Tex ha avuto uno straordinario successo nei primi anni Settanta, proprio in corrispondenza dell’affermarsi del western all’italiana. Nella biografia che dedica a Sergio Leone (“Danzando con la morte”, Il Castoro, n. d. r.), Christopher Frayling cita Tex, molto opportunamente, come antesignano del genere. Fortunatamente, l’affetto dei lettori per Aquila della Notte dura ancora, nonostante il western sia ormai, cinematograficamente, in declino da molti anni.
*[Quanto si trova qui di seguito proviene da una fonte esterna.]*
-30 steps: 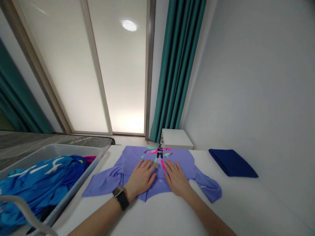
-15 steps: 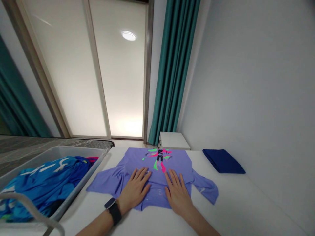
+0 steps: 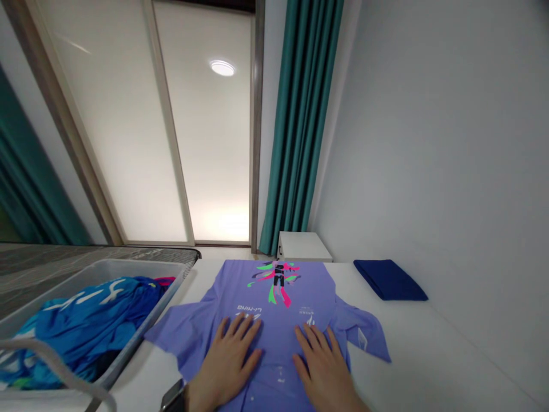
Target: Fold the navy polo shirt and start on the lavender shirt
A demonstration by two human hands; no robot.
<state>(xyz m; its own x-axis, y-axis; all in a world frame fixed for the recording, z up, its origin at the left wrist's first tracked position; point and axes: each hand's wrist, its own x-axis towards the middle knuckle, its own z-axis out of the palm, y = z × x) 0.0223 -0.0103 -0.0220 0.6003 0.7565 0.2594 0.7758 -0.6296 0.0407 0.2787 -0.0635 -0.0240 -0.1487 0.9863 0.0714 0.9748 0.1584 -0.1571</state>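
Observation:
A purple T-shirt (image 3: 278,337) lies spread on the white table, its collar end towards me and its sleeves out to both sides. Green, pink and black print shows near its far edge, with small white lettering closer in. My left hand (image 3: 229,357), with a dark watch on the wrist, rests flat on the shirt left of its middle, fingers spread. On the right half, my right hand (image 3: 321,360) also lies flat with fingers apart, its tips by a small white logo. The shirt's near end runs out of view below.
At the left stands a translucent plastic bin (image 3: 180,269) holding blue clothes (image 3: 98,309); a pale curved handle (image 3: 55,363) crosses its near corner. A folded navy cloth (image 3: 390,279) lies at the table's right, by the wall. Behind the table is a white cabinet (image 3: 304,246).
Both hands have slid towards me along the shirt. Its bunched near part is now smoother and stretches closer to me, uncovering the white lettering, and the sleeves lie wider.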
A quel che vedo oggi, i ragazzi più giovani, anche se lontani come spettatori dall’esperienza del cinema western, continuano a seguire un personaggio come Tex con attenzione; si appassionano alle storie più classiche, comprano le ristampe di storie degli anni Cinquanta e le leggono con grande piacere. Un piacere che deriva, secondo me, anche da un altro aspetto: la notevole forza espressiva del bianco e nero. Proprio perché abituati a vedere tutto a colori (e a colori, in genere, molto “gridati”), i ragazzi apprezzano particolarmente una pagina che li cattura emotivamente proprio in virtù di una caratteristica grafica che è in grado di tradurre la sua “povertà” iniziale in segno evocativo e drammatico. Lascia poi allibiti, piacevolmente, che Tex venda ogni anno circa cinque milioni di copie: segno inequivocabile di una sostanza e di una qualità che, dopo quasi sessant’anni, non mostrano segni di cedimento.